Three of the documents were written in May 2005 by the then acting head of the Justice Department's Office of Legal Counsel (OLC), Stephen Bradbury.
They gave legal support for the combined use of various coercive techniques, and concluded that the CIA's methods were not "cruel, inhuman or degrading" under international law.
Those who carried out their duties relying in good faith upon legal advice from the Department of Justice... will not be subject to prosecution
US President Barack Obama
The fourth document, dating from 1 August 2002, was written by OLC lawyer John Yoo and signed by his colleague Jay Bybee.
It contained legal authorisation for a list of specific harsh interrogation techniques, including pushing detainees against a wall, facial slaps, cramped confinement, stress positions and sleep deprivation.
The memo also authorises the use of "waterboarding", or simulated drowning, and the placing of a detainee into a confined space with an insect.
Announcing the publication of the memos, Mr Obama said: "I believe that exceptional circumstances surround these memos and require their release.
"Withholding these memos would only serve to deny facts that have been in the public domain for some time," he explained.

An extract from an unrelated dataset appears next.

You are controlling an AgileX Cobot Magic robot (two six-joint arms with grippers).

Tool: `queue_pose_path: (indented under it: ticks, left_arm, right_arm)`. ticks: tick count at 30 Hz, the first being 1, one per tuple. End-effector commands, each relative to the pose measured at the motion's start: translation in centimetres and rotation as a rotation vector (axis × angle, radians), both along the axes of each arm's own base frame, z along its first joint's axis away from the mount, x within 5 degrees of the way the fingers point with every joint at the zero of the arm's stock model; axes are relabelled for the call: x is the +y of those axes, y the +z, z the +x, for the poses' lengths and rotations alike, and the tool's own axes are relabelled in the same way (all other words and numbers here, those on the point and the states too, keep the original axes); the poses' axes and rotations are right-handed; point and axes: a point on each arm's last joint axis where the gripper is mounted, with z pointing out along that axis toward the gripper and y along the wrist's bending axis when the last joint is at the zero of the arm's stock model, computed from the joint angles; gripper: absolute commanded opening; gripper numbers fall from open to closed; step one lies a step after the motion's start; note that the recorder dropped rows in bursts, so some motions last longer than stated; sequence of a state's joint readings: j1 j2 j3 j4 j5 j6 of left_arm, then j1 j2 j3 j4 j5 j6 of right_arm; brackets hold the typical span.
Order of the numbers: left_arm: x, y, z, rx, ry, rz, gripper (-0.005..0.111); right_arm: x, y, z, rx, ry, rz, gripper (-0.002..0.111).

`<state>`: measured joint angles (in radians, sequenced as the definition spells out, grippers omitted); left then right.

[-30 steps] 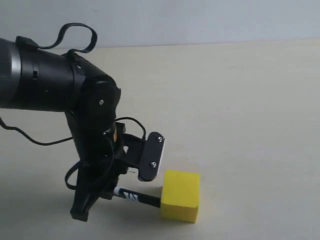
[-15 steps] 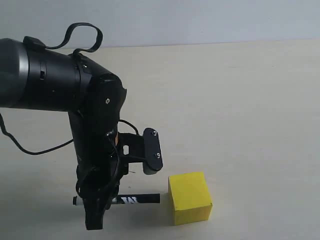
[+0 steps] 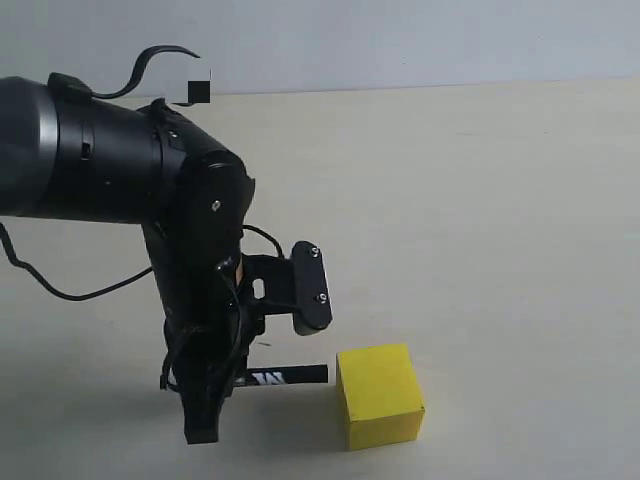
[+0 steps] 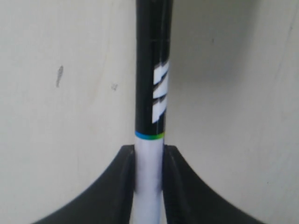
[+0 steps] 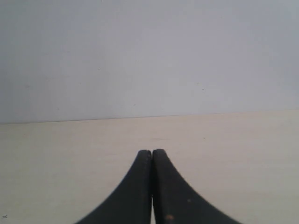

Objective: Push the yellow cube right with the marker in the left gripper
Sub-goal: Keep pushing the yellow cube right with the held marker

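Observation:
The yellow cube [image 3: 380, 395] sits on the pale table near the front edge of the exterior view, turned slightly. My left gripper [image 3: 226, 384] hangs from the thick black arm [image 3: 110, 150] to the cube's left and is shut on the marker [image 3: 287, 376]. The marker lies level, its black lettered cap end pointing right and ending just short of the cube's left face. In the left wrist view the jaws of the left gripper [image 4: 149, 154] clamp the marker's white barrel [image 4: 149, 182], and the black cap [image 4: 152, 70] runs ahead of them. My right gripper [image 5: 152, 153] is shut on nothing and does not show in the exterior view.
The beige table [image 3: 500, 230] stretches to the right and behind the cube, up to a pale grey wall [image 3: 400, 40]. Loose black cables [image 3: 40, 285] loop off the left arm. The right wrist view shows only the table [image 5: 224, 149] and wall.
A second ago the marker's end pressed on the cube, which then slid right and turned a little. The marker pulled back left, and now has crept right again; the cube stays put.

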<state>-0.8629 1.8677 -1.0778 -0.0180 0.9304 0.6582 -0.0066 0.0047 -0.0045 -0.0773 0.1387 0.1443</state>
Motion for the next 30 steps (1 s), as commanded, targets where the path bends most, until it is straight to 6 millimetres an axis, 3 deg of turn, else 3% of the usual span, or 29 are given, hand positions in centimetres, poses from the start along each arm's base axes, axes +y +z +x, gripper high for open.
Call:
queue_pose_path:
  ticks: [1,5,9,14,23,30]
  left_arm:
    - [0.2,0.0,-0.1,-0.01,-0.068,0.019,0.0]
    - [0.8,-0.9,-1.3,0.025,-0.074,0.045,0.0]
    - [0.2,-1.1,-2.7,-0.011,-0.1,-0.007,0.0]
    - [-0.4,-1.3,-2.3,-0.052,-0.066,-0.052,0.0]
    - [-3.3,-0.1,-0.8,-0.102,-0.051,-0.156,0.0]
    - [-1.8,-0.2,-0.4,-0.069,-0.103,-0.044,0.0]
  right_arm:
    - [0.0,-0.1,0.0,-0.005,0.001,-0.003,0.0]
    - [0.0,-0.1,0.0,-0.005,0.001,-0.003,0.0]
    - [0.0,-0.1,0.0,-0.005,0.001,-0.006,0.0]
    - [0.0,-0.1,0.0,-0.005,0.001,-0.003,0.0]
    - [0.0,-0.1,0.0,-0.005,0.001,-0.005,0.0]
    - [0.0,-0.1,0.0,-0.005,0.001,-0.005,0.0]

But he also gave an assurance that "those who carried out their duties relying in good faith upon legal advice from the Department of Justice... will not be subject to prosecution."
The memos show for the first time the extent and the substance of the Bush administration's assurances to its intelligence operatives that what they were doing was not torture, and not against the law, says the BBC's Adam Brookes in Washington.
Critics of the Bush administration's interrogation programme say the memos provide evidence that many of the methods amount to torture under US and international law.
There was a rift within the Obama administration about whether the documents should be made available to the public in full or should be partially redacted.
Attorney General Eric Holder and White House Counsel Greg Craig were vocal supporters of full publication of the memos, according to reports.
But CIA chief Leon Panetta and deputy director John Brennan called for portions of the memos to be blacked out, or redacted, the New York Times reported.
The intelligence officials were concerned that full disclosure would set a precedent for future exposure of the agency's sources and methods, and would threaten America's relationship with allied intelligence services.
But civil liberties campaigners said anything short of full publication would undermine President Obama's attempts to paint himself as more transparent than his predecessor.
During his first week in office, President Obama issued an executive order officially outlawing the use of harsh interrogation techniques by the CIA, and forcing the agency to adhere to standards laid out in the US Army Field Manual.